■ Supplied information
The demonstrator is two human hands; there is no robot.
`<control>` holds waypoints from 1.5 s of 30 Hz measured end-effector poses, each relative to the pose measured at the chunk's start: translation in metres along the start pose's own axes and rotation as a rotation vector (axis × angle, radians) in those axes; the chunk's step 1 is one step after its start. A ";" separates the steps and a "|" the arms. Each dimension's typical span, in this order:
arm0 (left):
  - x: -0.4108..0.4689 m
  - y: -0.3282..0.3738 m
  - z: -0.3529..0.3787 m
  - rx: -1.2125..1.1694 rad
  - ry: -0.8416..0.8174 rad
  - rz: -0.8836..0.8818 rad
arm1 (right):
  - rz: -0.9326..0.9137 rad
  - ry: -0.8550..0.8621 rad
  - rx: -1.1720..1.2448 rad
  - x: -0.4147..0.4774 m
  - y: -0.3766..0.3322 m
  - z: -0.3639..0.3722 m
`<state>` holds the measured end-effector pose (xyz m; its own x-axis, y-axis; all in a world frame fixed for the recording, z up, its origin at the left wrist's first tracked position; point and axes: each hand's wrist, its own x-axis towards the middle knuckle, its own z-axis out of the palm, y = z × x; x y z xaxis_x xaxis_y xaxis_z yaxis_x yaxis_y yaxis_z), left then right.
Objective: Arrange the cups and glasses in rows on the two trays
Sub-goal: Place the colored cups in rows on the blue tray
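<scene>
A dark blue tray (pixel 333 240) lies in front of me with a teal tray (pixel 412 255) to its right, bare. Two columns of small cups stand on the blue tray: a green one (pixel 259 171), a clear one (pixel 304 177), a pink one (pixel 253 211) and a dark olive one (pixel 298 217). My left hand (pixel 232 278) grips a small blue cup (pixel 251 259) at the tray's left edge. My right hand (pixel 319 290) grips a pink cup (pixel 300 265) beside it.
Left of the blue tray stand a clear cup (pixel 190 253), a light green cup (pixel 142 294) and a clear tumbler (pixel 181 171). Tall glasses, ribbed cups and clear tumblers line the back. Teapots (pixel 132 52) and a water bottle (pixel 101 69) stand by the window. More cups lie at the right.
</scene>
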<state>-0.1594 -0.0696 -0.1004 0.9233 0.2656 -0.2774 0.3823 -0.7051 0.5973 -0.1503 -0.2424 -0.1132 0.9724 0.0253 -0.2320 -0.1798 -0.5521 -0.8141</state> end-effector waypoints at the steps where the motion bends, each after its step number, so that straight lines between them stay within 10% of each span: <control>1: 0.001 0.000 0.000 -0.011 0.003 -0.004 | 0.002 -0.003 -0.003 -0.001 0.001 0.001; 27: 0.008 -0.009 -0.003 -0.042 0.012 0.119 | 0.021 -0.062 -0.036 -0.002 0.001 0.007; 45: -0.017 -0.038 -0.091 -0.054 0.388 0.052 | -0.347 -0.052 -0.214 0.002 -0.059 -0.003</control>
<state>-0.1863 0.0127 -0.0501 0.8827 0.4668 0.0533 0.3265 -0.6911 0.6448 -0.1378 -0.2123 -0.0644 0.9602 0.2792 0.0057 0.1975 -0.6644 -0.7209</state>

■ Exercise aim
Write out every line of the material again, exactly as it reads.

■ Answer for this exercise
The demonstrator is two human hands; there is no robot.
`<control>` holds waypoints from 1.5 s of 30 Hz measured end-effector poses, each relative to the pose measured at the chunk's start: translation in metres along the start pose's own axes and rotation as a rotation vector (axis × angle, radians) in those axes; the chunk's step 1 is one step after its start. A ";" separates the steps and a "|" the arms. Each dimension's typical span, in this order:
arm0 (left):
  - x: -0.4108..0.4689 m
  - y: -0.3282..0.3738 m
  - z: -0.3529..0.3787 m
  - rx: -1.2125..1.1694 rad
  - ry: -0.8416..0.8174 rad
  - rz: -0.8836..0.8818 rad
arm1 (right):
  - rz: -0.9326..0.9137 rad
  - ry: -0.8550..0.8621 rad
  - rx: -1.1720..1.2448 rad
  - x: -0.4147..0.4774 m
  - y: -0.3766..0.3322 m
  - z: -0.3639..0.3722 m
`<state>` holds the measured end-effector pose (xyz m; its own x-axis, y-axis; all in a world frame fixed for the recording, z up, its origin at the left wrist's first tracked position; point and axes: each hand's wrist, its own x-axis towards the middle knuckle, its own z-axis out of the palm, y = z × x; x y z xaxis_x xaxis_y xaxis_z yaxis_x yaxis_y yaxis_z), left then right.
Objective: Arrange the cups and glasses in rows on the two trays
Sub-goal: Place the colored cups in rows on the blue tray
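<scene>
A dark blue tray (pixel 333 240) lies in front of me with a teal tray (pixel 412 255) to its right, bare. Two columns of small cups stand on the blue tray: a green one (pixel 259 171), a clear one (pixel 304 177), a pink one (pixel 253 211) and a dark olive one (pixel 298 217). My left hand (pixel 232 278) grips a small blue cup (pixel 251 259) at the tray's left edge. My right hand (pixel 319 290) grips a pink cup (pixel 300 265) beside it.
Left of the blue tray stand a clear cup (pixel 190 253), a light green cup (pixel 142 294) and a clear tumbler (pixel 181 171). Tall glasses, ribbed cups and clear tumblers line the back. Teapots (pixel 132 52) and a water bottle (pixel 101 69) stand by the window. More cups lie at the right.
</scene>
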<state>-0.1594 -0.0696 -0.1004 0.9233 0.2656 -0.2774 0.3823 -0.7051 0.5973 -0.1503 -0.2424 -0.1132 0.9724 0.0253 -0.2320 -0.1798 -0.5521 -0.8141</state> end-effector waypoints at the steps where the motion bends, each after its step number, so that straight lines between them stay within 10% of each span: <control>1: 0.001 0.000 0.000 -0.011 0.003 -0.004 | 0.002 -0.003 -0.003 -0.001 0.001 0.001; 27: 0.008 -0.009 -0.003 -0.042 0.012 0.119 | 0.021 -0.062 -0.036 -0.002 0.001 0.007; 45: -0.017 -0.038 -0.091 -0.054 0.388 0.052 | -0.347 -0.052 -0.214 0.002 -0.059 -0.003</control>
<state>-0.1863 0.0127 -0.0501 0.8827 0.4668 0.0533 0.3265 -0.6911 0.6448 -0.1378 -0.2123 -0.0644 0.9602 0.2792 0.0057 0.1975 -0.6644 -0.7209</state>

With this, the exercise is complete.